● **Data excerpt**
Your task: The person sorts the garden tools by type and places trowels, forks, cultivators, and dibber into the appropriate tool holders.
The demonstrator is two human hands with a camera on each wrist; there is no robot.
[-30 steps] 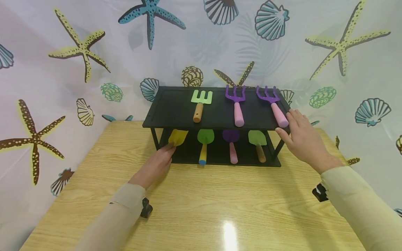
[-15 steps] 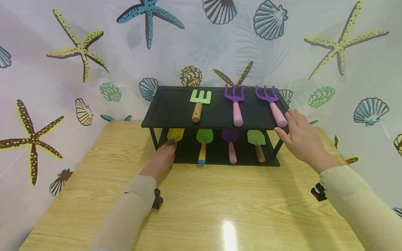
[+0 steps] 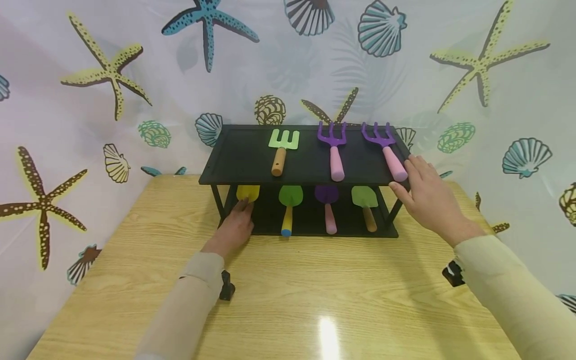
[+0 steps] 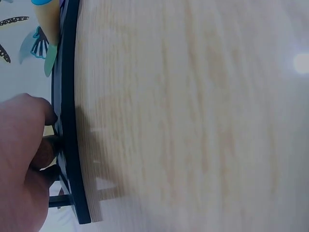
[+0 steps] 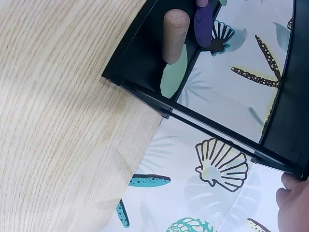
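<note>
In the head view, my left hand [image 3: 234, 227] reaches to the left end of the lower shelf [image 3: 265, 230] of a black two-tier rack. Its fingers hold the yellow trowel [image 3: 247, 192] near the handle, which the hand hides. The left wrist view shows that hand [image 4: 21, 150] curled at the shelf edge. My right hand [image 3: 432, 200] rests with extended fingers against the right end of the top shelf [image 3: 245, 155], thumb at the front corner. Beside it lies a purple hand fork [image 3: 394, 162] with a pink handle.
Also on top lie another purple fork [image 3: 336, 162] and a light green fork [image 3: 279, 160]. Below are a green trowel [image 3: 288, 215], a purple trowel [image 3: 330, 217] and a light green trowel [image 3: 369, 217]. The rack stands on a wooden table [image 3: 270, 290] before a patterned curtain [image 3: 171, 90].
My left hand has shifted slightly right and inward, and the yellow trowel has turned from slanted to nearly straight. The right hand stays at the rack's corner. The head view has shifted slightly.
</note>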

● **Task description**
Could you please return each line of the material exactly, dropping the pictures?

● **Task response**
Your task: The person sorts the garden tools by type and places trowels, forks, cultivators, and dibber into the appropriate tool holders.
The demonstrator is two human hands with a camera on each wrist; there is no robot.
[-30 steps] 
[-15 steps] 
[+0 steps] 
[+0 steps] 
[+0 steps] 
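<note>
In the head view, my left hand [image 3: 234, 227] reaches to the left end of the lower shelf [image 3: 265, 230] of a black two-tier rack. Its fingers hold the yellow trowel [image 3: 247, 192] near the handle, which the hand hides. The left wrist view shows that hand [image 4: 21, 150] curled at the shelf edge. My right hand [image 3: 432, 200] rests with extended fingers against the right end of the top shelf [image 3: 245, 155], thumb at the front corner. Beside it lies a purple hand fork [image 3: 394, 162] with a pink handle.
Also on top lie another purple fork [image 3: 336, 162] and a light green fork [image 3: 279, 160]. Below are a green trowel [image 3: 288, 215], a purple trowel [image 3: 330, 217] and a light green trowel [image 3: 369, 217]. The rack stands on a wooden table [image 3: 270, 290] before a patterned curtain [image 3: 171, 90].
My left hand has shifted slightly right and inward, and the yellow trowel has turned from slanted to nearly straight. The right hand stays at the rack's corner. The head view has shifted slightly.
</note>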

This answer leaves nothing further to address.